As part of its organizational development, PolyPeptide continues to promote internal collaboration across its network and global functions. To achieve its goals, PolyPeptide focuses on the needs of its customers, the sharing of best practice across its site network and the alignment of priorities. It thereby adopts an approach of continuous improvement with a dedication to employee development and engagement to position PolyPeptide as an attractive employer.
The progress made in 2025 positions PolyPeptide well to meet its mid-term outlook first communicated with H1 results in August 2024. PolyPeptide targets doubling revenue reported for 2023 by 2028, with profitability approaching an EBITDA margin of 25% by 2028. Over the mid-term horizon and on average, PolyPeptide expects capital expenditures of 15% to 20% of revenue to ensure capacity also beyond 2028.
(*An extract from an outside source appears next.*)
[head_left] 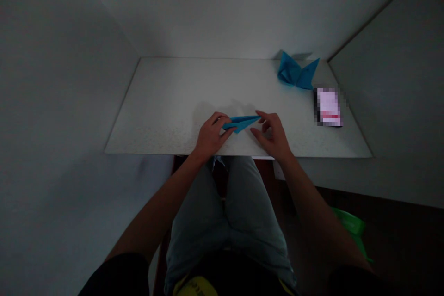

For 2026, PolyPeptide’s priority is to meet the strong and increasing customer demand. The ramp-up at the new large-scale SPPS facility in Belgium was completed successfully in 2025, providing a strong foundation for continued growth in 2026. PolyPeptide expects revenue to grow 20–25% in 2026 versus 2025, at constant currency rates. The EBITDA margin is expected to continue to rise, reaching mid- to high-teens based on top-line growth and further progress in operations, which will be partially offset by preparations for future growth as well as the ERP implementation previously announced. Growth is expected to be balanced across the year, with both the first and second halves contributing meaningfully to revenue and EBITDA development. Capex is expected to be in line with the Group’s mid-term outlook of 15–20% of revenue.
From a financing perspective, PolyPeptide expects further improvements in profitability and cash flow, customer funding support for large capacity expansion projects, and the utilization of its credit facilities.
As PolyPeptide continues to invest for growth, it will not be proposing the payment of a dividend to the AGM 2026.